It's important to remember that when losing weight quickly, fat is not the only weight you lose. This can actually lead to a scenario where a person's lost 20 pounds but their body fat ratio goes UP . If the goal is to be healthier, then the goal is to bring your body fat ratio down. If the goal is to look better without your shirt on, the goal is to bring your body fat ratio down.

I understand the motivation, that axe FX is waiting at the finish line. That'll make you want to do this as quickly as possible. But quickly is not the best way to go about weight loss.

Good luck on your journey.


----------



## Despised_0515 (Sep 29, 2010)

trb said:


> 3 pounds down. 17 to go.



Heck yeah man! Keep it up


----------



## Fzau (Sep 29, 2010)

Go for it mate!


----------



## ittoa666 (Sep 29, 2010)

I have a plan that includes a sharp knife, a tarp, and a shop vac. Meet me at the dock warehouse section at 12 tonight.


----------



## leandroab (Oct 1, 2010)

ittoa666 said:


> I have a plan that includes a sharp knife, a tarp, and a shop vac. Meet me at the dock warehouse section at 12 tonight.






Dude, you've got it. Low calorie and carbs diet. Lots of cardio. Balanced and frequent meals (no more than 5 hours without a meal)...

Fuck ya!


----------



## nojyeloot (Oct 1, 2010)

trb said:


> So, I'm a good 20 pounds overweight. At my age (over 40), it's starting to be a pain. However, I tell myself over and over that I need to get in shape... even when I'm at the drive-thru window at McDonalds.
> 
> Here's where it gets good. I now have incentive to lose 20 pounds. If I lose it, the wife says I can get a reward. The reward? The Axe-FX Ultra.
> 
> I think I will be on a strict diet of water and celery for a few days!



whoooooooa.

I do a total body cleanse each quarter. On average i lose 15lbs in 2 weeks. all veggies and fruits and water (some eggs) for two weeks plus suppliments (fiber and laxatives). DO IT







EDIT: also, ~64oz of water/day <-- the key to it


----------



## Krankguitarist (Oct 1, 2010)

nojyeloot said:


> whoooooooa.
> 
> I do a total body cleanse each quarter. On average i lose 15lbs in 2 weeks. all veggies and fruits and water (some eggs) for two weeks plus suppliments (fiber and laxatives). DO IT
> 
> ...



I also recommend against this.

The body is perfectly capable of cleansing itself, you don't need supplements or a "cleansing diet" to aid in that respect. It's no surprise that a person would lose 15 pounds in two weeks on a diet of fruits and veggies and water alone...you're practically starving yourself!
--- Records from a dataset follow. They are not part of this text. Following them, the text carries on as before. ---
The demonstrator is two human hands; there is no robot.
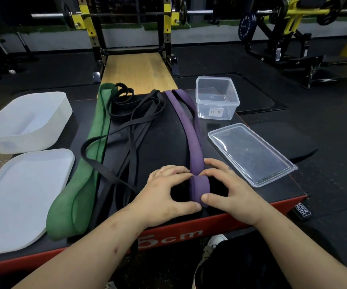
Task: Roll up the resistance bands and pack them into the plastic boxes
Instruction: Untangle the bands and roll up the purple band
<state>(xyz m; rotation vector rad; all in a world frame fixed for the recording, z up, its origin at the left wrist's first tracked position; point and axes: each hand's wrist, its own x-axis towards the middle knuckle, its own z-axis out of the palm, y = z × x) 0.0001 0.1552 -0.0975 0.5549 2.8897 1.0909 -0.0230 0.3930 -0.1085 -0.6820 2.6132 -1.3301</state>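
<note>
Left hand point(168, 190): is clamping onto the coiled end of the purple band point(191, 130), with the thumb pressing its near side and the fingers curling over the far side.
Right hand point(229, 192): is pinching the same coil from the opposite side, thumb nearly meeting the left thumb.
Purple band: is sitting between both hands as one small, thick coil; the rest is running flat and doubled away from the hands.
Progress: rolling appears to be only just getting going, with most of this band lying unrolled and nothing lying in either box.
Left to do: finishing this roll, rolling the others and packing them all.
Black bands point(139, 113): are lying tangled beyond and beside the left hand, thin, smooth and looping.
Green band point(97, 130): is stretching further out past the left hand, wide, matte and dusty-looking.
Clear box point(201, 111): is standing beyond the right hand, rigid and see-through, with its clear lid point(251, 153) lying closer, just beside that hand.
Frosted box point(60, 113): is waiting well out past the left hand, milky and round-cornered, with its frosted lid point(18, 201) lying nearer.
Tabletop point(164, 142): is carrying everything, black and padded-looking with a red edge.
</note>
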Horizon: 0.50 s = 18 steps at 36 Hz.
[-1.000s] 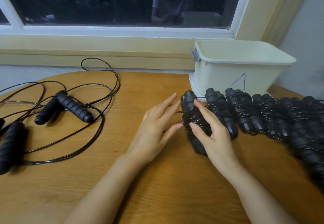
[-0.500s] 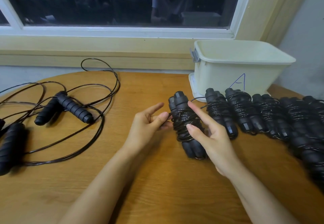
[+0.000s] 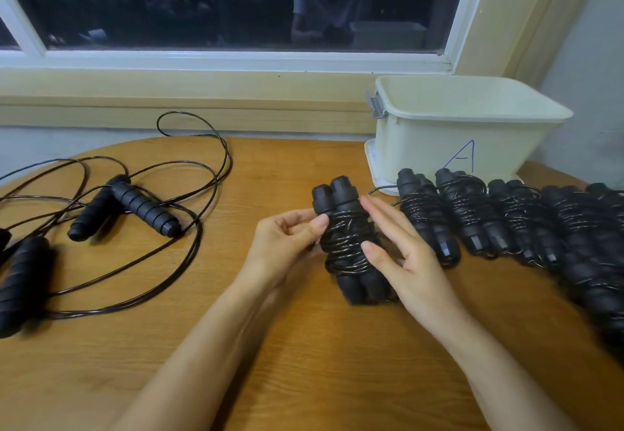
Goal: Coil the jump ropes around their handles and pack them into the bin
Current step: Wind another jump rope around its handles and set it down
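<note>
Round wooden table [image 3: 320, 380]: left hand [image 3: 287, 245] fingers [image 3: 319, 223] pinch black cord-wrapped handle bundle [image 3: 344, 248], right hand [image 3: 408, 261] fingers straight; tuck end snugly.

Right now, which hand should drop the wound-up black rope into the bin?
Probably the right hand: it touches the black jump rope coiled around its handles on the side nearer the cream plastic bin. The left hand pinches it from the far side.

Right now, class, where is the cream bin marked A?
In the head view, the bin stands at the far right of the table, below the window corner, behind the row of coiled ropes.
</note>
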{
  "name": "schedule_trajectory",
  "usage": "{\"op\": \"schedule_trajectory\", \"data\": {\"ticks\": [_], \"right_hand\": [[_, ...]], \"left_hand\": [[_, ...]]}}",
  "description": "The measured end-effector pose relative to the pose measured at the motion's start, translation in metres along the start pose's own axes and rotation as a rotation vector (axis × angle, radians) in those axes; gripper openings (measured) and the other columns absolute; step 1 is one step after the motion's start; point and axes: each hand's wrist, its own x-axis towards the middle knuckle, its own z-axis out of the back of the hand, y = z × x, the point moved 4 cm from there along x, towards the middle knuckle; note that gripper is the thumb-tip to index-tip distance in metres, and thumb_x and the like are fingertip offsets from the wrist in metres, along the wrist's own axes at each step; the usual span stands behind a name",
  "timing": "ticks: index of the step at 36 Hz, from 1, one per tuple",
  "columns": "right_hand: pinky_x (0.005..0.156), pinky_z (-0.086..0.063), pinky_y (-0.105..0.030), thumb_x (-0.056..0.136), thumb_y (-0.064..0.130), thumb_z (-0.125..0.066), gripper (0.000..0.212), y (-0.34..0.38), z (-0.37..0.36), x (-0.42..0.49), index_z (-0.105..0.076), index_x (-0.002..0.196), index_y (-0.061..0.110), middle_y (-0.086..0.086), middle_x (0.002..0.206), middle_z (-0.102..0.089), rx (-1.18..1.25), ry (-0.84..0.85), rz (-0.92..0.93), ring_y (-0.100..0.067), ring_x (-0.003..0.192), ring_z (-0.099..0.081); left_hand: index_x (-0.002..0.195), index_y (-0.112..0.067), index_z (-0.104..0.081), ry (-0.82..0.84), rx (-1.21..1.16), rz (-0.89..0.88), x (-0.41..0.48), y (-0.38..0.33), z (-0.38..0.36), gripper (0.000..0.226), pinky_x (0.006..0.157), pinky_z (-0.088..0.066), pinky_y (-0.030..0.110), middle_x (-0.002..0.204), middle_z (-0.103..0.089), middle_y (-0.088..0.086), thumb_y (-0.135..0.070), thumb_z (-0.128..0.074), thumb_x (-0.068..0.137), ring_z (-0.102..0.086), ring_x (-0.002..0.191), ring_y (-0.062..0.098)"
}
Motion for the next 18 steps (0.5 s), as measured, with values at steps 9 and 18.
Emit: {"op": "schedule_trajectory", "data": {"ticks": [9,18], "right_hand": [[0.108,-0.03,-0.007,0.094,-0.01,-0.051,0.053,0.001,-0.004,-0.003,-0.052,0.141,0.015,-0.002,0.149,-0.047,-0.246,-0.171,0.209,0.007,0.139,-0.035],[0.091,-0.042,-0.016,0.091,0.049,-0.04,0.07,0.004,-0.015,-0.008,-0.025,0.156,0.029,0.017,0.163,-0.017,-0.775,-0.069,0.136,0.0,0.142,-0.028]], "left_hand": [[0.1,-0.011,-0.071,-0.146,0.152,-0.178,-0.008,-0.003,-0.006,0.017,0.06,-0.053,0.017,0.077,-0.076,0.004,-0.016,-0.073,0.083,-0.073,0.069,0.01],[0.09,-0.011,-0.073,-0.196,0.139,-0.119,-0.008,0.011,-0.011,0.01,0.069,-0.06,0.032,0.076,-0.076,0.01,-0.018,-0.075,0.084,-0.073,0.07,0.019]]}}
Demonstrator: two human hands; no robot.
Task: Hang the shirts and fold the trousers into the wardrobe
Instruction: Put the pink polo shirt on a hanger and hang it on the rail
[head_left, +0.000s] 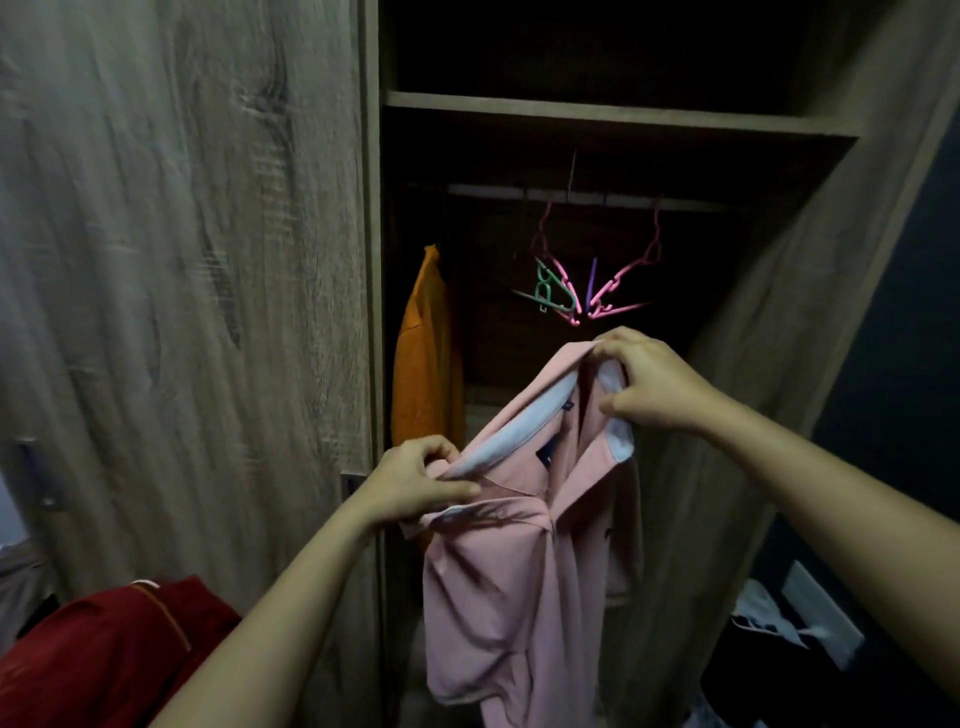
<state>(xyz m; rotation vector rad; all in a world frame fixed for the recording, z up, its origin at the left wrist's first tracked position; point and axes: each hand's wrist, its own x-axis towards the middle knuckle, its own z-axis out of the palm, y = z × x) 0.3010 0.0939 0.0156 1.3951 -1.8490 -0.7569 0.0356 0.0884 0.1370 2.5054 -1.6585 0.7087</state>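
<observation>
1. Right now your left hand (423, 480) is pinched closed on the lower end of the white-lined collar of the pale pink cotton polo shirt (519, 561), thumb on top and fingers tucked under the fabric.
2. Your right hand (647, 382) is closed on the upper end of that same collar, holding it higher, so the neck opening is stretched in a slant between the two hands and the body of the shirt hangs free in front of the open wooden wardrobe (618, 111).
3. To do this step well, keep the collar taut and level it out; judging by the slant, the lower side would slip off a hanger first.
4. No hanger is in the shirt yet. You will probably need to free one hand, so gather the collar into a single grip before you let go.
5. The cluster of pink, green and purple plastic hangers (584, 291) hangs from the metal rail (592, 200) just above and behind your right hand, near enough to reach.
6. Feed the hanger through the neck, one shoulder at a time, so as not to stretch the collar.
7. An orange shirt (423, 364) already hangs at the left end of the rail; aim for the bare stretch beside it.
8. A dark red garment (104, 654) lies low at your left, apparently waiting.
</observation>
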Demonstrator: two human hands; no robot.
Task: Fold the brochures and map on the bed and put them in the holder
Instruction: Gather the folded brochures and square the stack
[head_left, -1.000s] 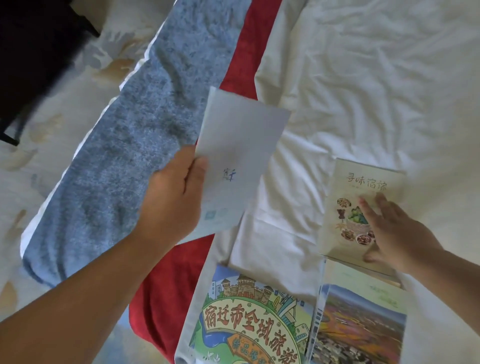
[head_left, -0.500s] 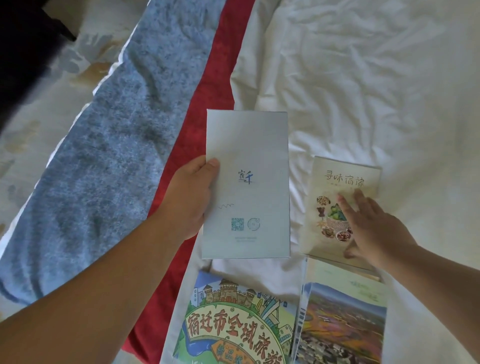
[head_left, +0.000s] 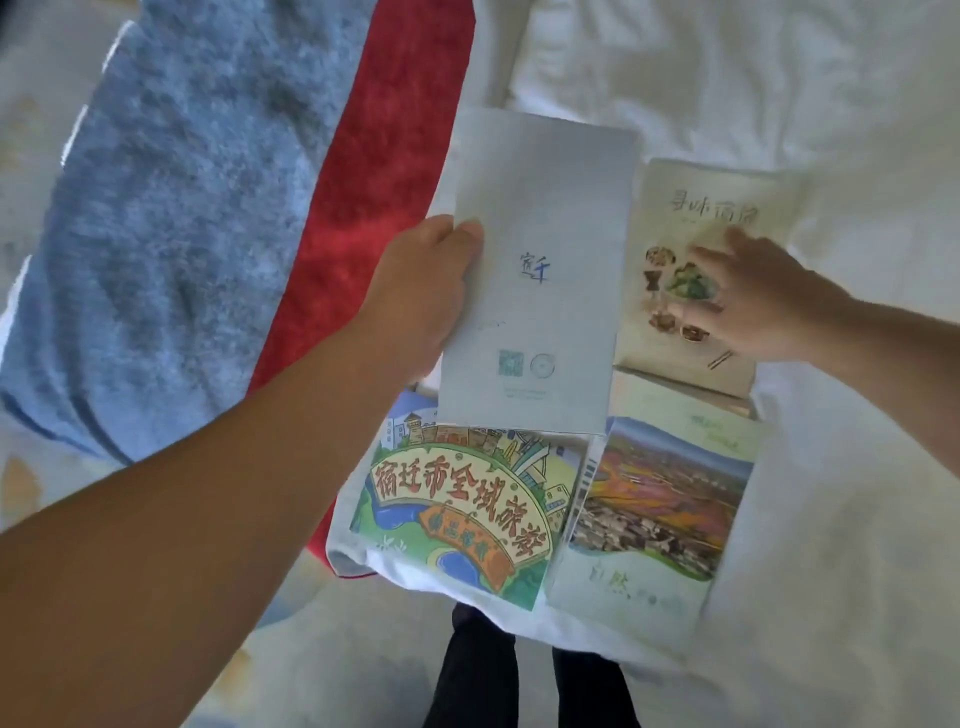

These things have no basis in science, and a whole lot in marketing. None of 'em aid in living a healthier life.


----------



## Gameboypdc (Oct 1, 2010)

Get your self a tapeworm, so you can jam out with your AxeFX in a week. Oh and just go to the hospital after you have your first jam cause tapeworms can cause some serious damage.


----------



## trb (Oct 2, 2010)

Yeah, I'm not into the "cleansing" thing. Foods with fiber seem to take care of that just fine. 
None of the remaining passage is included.